From a client perspective, the SLA's goal is to guarantee service delivery at targeted service levels. And they define the service levels and penalties to reflect this. The penalties are often monetary, so the service provider will be incentivized to prevent loss. This is how the mechanism works, but it can have unintended consequences.
For example, if the client demands service levels higher than what the provider is capable of, they may simply charge more. They can simply offer the service credits without it affecting their bottom line.
Or consider a situation where a client wants uninterrupted service delivery during peak hours. For this, the client sets a very high service level and huge penalties if the provider fails to meet them. If the service is interrupted, there’s no way the service provider can mitigate their loss.
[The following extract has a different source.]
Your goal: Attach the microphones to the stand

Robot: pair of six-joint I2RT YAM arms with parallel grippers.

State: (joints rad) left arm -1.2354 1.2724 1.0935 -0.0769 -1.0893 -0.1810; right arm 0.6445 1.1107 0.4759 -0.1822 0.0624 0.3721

So if the service does fail, the provider has no incentive to get it back up.
Of course, some SLAs include service credit buyback opportunities, in which the provider can reclaim the credits by exceeding or maintaining the service levels. But this strategy undermines the service credit mechanism; clients can afford not to meet the service level requirements.
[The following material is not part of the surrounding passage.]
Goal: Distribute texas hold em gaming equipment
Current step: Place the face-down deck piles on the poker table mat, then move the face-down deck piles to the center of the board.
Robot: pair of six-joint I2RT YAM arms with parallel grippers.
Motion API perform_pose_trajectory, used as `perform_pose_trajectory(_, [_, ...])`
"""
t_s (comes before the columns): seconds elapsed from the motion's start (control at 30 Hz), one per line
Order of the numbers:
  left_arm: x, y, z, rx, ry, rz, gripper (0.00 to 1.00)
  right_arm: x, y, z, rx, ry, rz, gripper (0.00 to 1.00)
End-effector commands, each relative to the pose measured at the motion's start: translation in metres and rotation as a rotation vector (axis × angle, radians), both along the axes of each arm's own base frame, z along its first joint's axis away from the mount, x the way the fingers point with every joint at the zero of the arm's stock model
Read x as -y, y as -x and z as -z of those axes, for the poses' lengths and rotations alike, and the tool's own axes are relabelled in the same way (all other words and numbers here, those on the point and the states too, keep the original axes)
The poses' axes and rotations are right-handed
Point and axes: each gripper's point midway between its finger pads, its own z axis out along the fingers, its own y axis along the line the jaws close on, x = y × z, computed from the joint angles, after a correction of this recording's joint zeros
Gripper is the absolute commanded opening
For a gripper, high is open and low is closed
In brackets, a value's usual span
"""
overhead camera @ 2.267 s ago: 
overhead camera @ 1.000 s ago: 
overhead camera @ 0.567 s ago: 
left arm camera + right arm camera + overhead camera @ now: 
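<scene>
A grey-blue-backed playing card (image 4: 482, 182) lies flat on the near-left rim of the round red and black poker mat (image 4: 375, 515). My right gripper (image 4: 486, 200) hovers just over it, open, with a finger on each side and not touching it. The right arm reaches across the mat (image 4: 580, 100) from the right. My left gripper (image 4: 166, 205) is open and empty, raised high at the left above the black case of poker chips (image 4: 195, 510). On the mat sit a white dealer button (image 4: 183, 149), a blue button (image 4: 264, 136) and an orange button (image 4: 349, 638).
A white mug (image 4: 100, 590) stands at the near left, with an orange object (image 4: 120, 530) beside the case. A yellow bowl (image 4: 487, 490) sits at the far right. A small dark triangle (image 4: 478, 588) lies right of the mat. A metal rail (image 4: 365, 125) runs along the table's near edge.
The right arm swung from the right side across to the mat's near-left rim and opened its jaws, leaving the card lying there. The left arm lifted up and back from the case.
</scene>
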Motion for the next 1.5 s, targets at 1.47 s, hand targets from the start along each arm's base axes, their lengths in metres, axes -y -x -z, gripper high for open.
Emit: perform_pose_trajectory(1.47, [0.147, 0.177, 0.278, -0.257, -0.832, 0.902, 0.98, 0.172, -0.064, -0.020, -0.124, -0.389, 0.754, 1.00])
Most cloud service providers showcase the SLAs for their cloud services — like Azure or AWS. These SLAs are reasonably simple and easy to understand but are at the same time very specific. And they all have different SLAs for different services.
They usually dictate the availability criteria, the scope of services, the parties involved, and the service credit if the SLA requirements are not met. Since many users with similar needs define their business model, they are standard for almost all users availing of the same plan for the same service.
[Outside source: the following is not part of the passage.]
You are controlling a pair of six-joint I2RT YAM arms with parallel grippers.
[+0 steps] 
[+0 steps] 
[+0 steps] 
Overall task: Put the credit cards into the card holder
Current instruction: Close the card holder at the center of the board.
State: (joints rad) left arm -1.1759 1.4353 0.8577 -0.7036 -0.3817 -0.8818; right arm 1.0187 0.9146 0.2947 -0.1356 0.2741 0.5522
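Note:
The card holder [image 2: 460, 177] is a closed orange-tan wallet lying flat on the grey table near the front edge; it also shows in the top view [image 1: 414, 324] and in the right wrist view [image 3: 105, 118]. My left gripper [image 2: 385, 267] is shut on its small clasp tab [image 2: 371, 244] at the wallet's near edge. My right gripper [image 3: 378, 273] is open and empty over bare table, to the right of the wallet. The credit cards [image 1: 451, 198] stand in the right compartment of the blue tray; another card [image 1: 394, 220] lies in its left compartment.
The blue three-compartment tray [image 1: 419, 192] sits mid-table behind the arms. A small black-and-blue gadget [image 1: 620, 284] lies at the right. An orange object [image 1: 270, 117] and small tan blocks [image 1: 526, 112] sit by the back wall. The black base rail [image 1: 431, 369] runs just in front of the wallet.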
SLAs between SaaS providers and customers (often referred to as subscription service agreements ) are similar to cloud service SLAs in that they apply to the entire customer base, or at least all customers on the same plan.
These SLAs contain commonly seen components, but B2C SaaS companies may not define availability criteria.
A Service Level Agreement or an SLA is a document that dictates the nature of services delivered by service providers and clients. The document dictates the type of services, service levels, and how the service will be provided. They can be between an organization and external customers or between different departments in an organization.
Three different types of SLAs are Customer-based SLAs, Service-based SLAs, and Multi-level SLAs. Customer-based SLAs are defined around a customer or catering to the requirements of a specific group of customers. Service-based SLAs are for all customers receiving a particular service.
Multi-level SLAs usually have multiple levels or parts, each referring to a provider's customers, a specific customer group, and customers receiving certain services. Each level may have different SLAs, and a particular customer may get a combination of SLAs from all the levels.
One of the most common challenge is to make SLAs aligned with customer needs and provider capabilities. It is crucial and challenging to design an SLA that motivates the service provider to deliver quality services and prioritize the essential service delivery aspects.
The four aspects of an SLA are service delivery, service level metrics, service monitoring, reporting, and remedies and penalties if service levels are not met.